◆ TASK STATEMENT
Retype each line of the listing. Do not alter anything.

◆ STORED DATA
+-------+
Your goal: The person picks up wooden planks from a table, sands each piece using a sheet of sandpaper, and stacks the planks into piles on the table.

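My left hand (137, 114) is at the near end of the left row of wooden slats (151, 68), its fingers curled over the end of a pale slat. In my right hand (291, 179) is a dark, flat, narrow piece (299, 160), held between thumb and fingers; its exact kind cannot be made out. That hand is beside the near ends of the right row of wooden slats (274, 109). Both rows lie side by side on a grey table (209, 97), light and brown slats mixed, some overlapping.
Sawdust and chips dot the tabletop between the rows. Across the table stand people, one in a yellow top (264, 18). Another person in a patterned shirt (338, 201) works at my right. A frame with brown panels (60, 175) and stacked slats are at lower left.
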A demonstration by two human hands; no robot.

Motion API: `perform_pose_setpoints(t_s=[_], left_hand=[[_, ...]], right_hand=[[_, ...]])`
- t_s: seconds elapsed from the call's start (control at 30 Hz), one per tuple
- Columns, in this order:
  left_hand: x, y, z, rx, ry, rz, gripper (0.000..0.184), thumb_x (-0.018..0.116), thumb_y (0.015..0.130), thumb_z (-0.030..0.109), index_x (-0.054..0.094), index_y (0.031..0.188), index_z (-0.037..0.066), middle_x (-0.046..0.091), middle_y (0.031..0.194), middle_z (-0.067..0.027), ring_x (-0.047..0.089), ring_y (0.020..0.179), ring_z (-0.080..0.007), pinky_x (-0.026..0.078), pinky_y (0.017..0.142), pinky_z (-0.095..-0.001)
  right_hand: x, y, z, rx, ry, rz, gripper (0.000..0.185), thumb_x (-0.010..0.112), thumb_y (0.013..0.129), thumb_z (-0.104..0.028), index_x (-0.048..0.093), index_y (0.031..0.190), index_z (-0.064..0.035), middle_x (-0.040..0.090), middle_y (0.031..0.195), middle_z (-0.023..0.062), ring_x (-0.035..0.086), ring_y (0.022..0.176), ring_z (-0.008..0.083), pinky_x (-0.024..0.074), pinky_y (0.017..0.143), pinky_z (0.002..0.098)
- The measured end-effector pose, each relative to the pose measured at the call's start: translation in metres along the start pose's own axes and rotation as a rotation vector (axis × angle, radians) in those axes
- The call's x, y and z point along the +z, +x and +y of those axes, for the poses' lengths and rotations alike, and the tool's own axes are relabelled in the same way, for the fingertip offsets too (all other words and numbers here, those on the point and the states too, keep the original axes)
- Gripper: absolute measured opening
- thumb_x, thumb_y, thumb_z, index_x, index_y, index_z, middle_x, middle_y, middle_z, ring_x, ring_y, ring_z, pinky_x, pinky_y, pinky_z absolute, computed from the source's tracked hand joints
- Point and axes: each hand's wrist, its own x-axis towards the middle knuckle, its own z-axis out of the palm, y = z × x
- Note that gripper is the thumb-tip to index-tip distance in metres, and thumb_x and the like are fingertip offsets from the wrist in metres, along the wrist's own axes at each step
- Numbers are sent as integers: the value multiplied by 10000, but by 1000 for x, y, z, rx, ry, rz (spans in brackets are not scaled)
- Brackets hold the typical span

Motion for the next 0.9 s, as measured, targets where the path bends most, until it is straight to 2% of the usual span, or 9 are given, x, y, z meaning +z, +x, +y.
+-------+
◆ RESPONSE BOX
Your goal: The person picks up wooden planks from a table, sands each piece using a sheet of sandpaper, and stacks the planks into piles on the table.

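My left hand (137, 114) is at the near end of the left row of wooden slats (151, 68), its fingers curled over the end of a pale slat. In my right hand (291, 179) is a dark, flat, narrow piece (299, 160), held between thumb and fingers; its exact kind cannot be made out. That hand is beside the near ends of the right row of wooden slats (274, 109). Both rows lie side by side on a grey table (209, 97), light and brown slats mixed, some overlapping.
Sawdust and chips dot the tabletop between the rows. Across the table stand people, one in a yellow top (264, 18). Another person in a patterned shirt (338, 201) works at my right. A frame with brown panels (60, 175) and stacked slats are at lower left.
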A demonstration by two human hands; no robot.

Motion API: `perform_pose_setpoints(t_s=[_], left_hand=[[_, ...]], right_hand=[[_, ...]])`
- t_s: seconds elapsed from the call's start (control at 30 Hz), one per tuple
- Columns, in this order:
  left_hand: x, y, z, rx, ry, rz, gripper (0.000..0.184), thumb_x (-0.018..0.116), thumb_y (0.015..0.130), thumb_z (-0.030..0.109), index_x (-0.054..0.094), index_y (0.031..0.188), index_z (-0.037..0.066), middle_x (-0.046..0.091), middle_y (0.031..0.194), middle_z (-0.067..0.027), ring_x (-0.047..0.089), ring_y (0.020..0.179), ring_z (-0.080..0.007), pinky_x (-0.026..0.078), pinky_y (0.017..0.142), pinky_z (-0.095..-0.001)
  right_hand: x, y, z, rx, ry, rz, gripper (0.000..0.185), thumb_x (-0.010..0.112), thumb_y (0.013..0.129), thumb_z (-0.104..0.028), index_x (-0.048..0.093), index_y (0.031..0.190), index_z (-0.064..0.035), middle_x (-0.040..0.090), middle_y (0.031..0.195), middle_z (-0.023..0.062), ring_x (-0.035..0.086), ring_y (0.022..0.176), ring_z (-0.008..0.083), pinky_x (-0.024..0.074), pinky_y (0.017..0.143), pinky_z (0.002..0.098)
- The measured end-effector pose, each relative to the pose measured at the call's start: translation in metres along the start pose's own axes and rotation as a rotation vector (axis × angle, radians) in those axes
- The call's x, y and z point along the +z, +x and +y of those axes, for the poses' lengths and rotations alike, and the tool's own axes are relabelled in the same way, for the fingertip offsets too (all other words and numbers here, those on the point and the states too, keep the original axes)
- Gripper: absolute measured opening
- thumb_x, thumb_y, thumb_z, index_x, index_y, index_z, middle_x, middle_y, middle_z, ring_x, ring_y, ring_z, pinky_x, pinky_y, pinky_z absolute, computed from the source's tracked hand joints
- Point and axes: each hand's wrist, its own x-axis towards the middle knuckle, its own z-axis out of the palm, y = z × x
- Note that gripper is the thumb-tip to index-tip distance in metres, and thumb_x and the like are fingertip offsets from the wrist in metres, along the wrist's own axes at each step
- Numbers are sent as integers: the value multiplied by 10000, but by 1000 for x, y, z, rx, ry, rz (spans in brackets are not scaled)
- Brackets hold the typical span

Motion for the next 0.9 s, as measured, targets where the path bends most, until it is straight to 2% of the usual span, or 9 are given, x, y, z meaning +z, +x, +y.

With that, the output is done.